Burgemeesters vragen Rutte om betere havenbeveiliging
Om de aanvoer van cocaïne uit Midden- en Zuid-Amerika naar Rotterdam en Antwerpen in te dammen, moeten politie en justitie in de havens van die steden meer capaciteit krijgen. Dat schrijven de burgemeesters Ahmed Aboutaleb en Bart De Wever in een brief aan premier Mark Rutte.
Er zijn bij de politie onder andere specialisten nodig die naar criminele geldstromen kunnen zoeken. Ook als betaald wordt in cryptovaluta. Het gaat om een serieus probleem.
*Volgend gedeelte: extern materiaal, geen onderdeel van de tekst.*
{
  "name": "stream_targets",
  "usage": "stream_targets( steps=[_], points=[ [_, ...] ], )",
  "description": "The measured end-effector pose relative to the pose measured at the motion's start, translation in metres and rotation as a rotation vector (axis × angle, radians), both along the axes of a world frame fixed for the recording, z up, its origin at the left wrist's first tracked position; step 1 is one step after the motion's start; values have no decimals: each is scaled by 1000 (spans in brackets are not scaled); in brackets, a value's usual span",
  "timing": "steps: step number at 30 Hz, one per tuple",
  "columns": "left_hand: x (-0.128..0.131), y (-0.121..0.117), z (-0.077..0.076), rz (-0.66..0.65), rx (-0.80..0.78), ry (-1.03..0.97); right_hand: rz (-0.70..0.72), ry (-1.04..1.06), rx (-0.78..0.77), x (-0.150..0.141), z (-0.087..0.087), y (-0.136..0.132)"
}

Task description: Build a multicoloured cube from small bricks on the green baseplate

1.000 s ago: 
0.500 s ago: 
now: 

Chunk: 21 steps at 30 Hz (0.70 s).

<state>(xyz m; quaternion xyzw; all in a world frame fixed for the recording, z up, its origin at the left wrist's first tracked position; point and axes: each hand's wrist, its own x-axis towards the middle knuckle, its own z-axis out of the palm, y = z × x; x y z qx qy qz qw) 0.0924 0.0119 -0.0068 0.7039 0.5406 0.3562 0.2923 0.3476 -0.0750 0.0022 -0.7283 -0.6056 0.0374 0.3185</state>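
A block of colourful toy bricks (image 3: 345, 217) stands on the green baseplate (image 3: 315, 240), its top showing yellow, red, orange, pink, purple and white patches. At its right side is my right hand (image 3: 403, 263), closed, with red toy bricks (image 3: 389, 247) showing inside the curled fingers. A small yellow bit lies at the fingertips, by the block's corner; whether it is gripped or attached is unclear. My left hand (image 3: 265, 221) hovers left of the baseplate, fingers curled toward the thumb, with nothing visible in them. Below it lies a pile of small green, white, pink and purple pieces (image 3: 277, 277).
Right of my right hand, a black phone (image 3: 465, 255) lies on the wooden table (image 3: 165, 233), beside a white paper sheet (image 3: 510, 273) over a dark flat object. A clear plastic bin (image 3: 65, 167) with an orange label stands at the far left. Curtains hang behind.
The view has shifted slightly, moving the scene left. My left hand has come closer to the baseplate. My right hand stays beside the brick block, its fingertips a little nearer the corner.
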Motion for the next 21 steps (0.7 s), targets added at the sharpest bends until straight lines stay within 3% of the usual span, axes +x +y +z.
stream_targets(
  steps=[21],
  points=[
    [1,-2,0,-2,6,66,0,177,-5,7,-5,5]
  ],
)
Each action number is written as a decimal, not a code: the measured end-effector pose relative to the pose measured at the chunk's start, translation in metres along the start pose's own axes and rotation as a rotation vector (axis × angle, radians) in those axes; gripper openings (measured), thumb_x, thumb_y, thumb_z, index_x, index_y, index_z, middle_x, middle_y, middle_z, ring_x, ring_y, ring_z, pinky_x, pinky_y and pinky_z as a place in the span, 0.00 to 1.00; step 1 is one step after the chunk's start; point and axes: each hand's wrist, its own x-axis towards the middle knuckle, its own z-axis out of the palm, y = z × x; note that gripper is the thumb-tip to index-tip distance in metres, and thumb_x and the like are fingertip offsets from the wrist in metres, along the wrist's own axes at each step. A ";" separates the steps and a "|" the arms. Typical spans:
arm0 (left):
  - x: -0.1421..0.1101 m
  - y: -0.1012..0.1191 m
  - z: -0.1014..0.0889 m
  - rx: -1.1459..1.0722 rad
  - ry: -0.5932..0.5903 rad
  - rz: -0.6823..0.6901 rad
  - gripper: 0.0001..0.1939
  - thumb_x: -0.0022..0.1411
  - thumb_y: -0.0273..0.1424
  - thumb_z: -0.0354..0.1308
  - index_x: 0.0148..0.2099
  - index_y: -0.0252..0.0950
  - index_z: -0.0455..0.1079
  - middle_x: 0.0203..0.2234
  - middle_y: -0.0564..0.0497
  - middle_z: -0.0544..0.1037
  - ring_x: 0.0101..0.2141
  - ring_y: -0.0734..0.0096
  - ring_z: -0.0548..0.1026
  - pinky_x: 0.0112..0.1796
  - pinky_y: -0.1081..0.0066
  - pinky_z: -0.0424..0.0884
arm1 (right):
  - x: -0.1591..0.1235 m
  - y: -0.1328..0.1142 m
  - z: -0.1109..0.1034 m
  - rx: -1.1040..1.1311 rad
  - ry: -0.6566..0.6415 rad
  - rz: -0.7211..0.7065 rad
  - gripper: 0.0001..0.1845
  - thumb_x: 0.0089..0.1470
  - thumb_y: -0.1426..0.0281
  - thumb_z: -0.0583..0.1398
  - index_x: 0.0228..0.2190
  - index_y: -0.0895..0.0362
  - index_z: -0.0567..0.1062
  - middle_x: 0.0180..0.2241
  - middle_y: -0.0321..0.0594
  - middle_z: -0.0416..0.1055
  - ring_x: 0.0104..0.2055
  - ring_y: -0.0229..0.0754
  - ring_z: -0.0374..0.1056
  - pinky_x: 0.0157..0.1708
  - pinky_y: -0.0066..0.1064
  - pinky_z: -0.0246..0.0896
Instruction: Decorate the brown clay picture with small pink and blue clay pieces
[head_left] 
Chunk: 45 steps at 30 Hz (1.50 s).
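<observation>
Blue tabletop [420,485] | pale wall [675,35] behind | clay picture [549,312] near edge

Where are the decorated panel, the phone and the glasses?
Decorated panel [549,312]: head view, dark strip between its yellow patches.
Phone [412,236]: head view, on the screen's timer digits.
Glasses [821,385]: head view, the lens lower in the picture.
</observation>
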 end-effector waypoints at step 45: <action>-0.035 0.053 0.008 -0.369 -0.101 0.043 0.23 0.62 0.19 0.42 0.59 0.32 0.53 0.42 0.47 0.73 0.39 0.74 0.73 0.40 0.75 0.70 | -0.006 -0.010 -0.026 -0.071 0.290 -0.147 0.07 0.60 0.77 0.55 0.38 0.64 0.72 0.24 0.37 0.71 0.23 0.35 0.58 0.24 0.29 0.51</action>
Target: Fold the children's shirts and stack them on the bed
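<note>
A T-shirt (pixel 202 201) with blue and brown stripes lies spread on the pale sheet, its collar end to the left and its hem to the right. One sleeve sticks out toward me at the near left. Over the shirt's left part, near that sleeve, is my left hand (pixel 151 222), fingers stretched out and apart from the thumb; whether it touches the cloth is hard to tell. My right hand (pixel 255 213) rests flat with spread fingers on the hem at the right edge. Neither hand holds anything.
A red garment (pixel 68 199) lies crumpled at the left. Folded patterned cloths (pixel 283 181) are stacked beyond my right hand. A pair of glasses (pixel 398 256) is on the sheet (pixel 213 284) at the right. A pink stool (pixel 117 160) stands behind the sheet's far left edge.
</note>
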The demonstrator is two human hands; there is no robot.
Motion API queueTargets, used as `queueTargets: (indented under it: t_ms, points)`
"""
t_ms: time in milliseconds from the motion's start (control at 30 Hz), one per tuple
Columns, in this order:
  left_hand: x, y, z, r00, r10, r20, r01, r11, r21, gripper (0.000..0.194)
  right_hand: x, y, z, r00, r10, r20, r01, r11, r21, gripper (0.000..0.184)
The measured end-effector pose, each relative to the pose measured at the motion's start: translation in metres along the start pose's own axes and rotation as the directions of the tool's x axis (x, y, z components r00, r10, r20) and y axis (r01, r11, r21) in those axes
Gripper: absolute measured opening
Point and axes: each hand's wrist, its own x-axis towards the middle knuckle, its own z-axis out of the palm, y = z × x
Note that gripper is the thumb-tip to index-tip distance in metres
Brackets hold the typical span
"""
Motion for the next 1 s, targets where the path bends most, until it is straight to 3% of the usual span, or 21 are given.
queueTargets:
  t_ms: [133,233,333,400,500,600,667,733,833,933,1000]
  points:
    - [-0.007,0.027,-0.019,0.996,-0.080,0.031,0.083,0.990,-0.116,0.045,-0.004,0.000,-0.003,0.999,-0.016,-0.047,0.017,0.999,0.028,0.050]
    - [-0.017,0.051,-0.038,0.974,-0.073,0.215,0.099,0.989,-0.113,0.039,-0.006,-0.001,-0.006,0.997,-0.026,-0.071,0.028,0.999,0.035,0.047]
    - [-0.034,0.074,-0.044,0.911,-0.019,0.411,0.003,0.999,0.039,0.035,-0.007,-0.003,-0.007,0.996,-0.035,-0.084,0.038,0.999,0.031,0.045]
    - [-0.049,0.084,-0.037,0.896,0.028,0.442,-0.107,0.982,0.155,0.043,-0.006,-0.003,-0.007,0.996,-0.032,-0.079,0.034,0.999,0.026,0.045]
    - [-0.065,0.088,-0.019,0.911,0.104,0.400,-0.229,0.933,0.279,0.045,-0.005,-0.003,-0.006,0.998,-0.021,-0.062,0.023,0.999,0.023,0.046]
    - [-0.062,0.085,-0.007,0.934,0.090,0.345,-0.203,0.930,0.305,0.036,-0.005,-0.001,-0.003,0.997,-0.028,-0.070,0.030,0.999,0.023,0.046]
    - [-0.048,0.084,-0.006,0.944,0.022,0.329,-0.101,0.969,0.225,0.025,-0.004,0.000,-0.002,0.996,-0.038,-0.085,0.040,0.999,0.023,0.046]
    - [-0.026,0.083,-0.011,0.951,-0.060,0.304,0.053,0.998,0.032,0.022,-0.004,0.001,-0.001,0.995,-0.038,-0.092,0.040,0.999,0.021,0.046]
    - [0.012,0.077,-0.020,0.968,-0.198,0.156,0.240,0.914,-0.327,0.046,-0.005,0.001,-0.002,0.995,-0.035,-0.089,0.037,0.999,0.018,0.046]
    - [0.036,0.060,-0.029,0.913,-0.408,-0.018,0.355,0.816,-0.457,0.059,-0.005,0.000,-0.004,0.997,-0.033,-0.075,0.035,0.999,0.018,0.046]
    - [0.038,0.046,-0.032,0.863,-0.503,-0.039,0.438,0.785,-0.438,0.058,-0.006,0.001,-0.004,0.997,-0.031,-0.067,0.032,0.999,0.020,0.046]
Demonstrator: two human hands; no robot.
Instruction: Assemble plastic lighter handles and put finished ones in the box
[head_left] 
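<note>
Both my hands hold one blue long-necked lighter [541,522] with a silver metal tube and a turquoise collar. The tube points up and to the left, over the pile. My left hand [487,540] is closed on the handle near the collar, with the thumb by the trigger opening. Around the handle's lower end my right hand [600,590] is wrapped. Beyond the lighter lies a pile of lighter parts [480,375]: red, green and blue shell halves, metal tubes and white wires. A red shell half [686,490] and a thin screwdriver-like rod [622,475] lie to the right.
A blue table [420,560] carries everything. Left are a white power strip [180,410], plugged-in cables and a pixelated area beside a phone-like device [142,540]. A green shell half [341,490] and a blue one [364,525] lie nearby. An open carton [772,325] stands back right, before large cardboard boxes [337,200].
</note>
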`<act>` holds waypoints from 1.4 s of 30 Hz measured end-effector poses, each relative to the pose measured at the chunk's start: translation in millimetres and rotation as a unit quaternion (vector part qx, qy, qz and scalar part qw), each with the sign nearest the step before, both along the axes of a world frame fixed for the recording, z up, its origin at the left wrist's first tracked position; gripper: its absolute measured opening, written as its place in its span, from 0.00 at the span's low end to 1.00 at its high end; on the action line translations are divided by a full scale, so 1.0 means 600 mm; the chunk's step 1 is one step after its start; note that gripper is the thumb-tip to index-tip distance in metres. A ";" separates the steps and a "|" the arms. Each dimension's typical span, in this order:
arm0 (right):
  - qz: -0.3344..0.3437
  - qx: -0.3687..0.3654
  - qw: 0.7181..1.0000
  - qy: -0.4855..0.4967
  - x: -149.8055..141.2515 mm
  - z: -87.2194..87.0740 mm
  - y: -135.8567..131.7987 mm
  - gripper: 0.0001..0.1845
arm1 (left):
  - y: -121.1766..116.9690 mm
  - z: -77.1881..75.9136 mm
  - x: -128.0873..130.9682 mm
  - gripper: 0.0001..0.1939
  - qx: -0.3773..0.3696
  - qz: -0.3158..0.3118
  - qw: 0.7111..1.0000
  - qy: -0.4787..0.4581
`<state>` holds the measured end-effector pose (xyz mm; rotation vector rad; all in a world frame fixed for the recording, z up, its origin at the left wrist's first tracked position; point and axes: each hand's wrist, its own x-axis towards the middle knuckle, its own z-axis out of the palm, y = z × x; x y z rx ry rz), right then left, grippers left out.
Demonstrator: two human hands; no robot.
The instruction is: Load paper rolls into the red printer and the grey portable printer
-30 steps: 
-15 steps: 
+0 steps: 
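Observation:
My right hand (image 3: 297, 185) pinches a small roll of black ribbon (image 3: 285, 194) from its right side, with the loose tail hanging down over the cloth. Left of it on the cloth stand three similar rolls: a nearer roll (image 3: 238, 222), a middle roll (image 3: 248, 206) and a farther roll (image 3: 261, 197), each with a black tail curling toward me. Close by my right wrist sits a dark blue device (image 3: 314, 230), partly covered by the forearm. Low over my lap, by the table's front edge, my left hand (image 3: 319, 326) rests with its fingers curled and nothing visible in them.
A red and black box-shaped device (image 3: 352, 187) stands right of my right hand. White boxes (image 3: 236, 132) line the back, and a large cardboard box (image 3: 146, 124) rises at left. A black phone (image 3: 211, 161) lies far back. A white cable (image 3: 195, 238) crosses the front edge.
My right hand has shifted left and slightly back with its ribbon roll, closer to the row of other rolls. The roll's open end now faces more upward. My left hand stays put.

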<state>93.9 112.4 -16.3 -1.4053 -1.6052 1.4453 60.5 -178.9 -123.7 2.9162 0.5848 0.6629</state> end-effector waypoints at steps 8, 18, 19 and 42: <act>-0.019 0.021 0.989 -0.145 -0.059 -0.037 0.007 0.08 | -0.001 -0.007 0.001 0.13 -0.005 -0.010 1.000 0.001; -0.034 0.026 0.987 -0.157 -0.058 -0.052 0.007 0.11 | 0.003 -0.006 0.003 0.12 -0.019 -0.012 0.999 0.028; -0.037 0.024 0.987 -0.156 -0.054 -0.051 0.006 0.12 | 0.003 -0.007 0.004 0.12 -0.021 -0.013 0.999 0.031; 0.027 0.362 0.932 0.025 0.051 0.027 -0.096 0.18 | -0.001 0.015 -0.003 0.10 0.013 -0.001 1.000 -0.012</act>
Vorig jaar werd 90 ton cocaïne onderschept in Antwerpen en 70 ton in Rotterdam. Dat zijn recordhoeveelheden. Verwacht wordt dat dit nog maar het topje van de ijsberg is. Een bijkomend verschijnsel is de toename van ondermijning. Havenmedewerkers en douaniers worden omgekocht en met de opbrengst van de drugs worden weer andere vormen van criminaliteit gestart, zoals mensen- en wapenhandel.
Aanbevelingen
Aboutaleb en De Wever brachten onlangs een werkbezoek aan Colombia, Costa Rica en Panama, waar het leeuwendeel van de via Rotterdam en Antwerpen gesmokkelde cocaïne vandaan komt. Op basis van de kennis die de twee bestuurders in de Latijns-Amerikaanse landen hebben opgedaan, komen zij met aanbevelingen. Op de eerste plaats moeten de havengebieden beter worden beveiligd, onder meer door het gebruik van kunstmatige intelligentie. Daarnaast moet de controle op inkomende goederenstromen stevig worden opgevoerd, vooral als het gaat om fruit. Want dat is favoriet voor het verstoppen van drugs tussen de ladingen. Verder is een betere samenwerking nodig tussen de Benelux en de Latijns-Amerikaanse landen, zodat drugs al kunnen worden onderschept voordat zij de Atlantische Oceaan oversteken.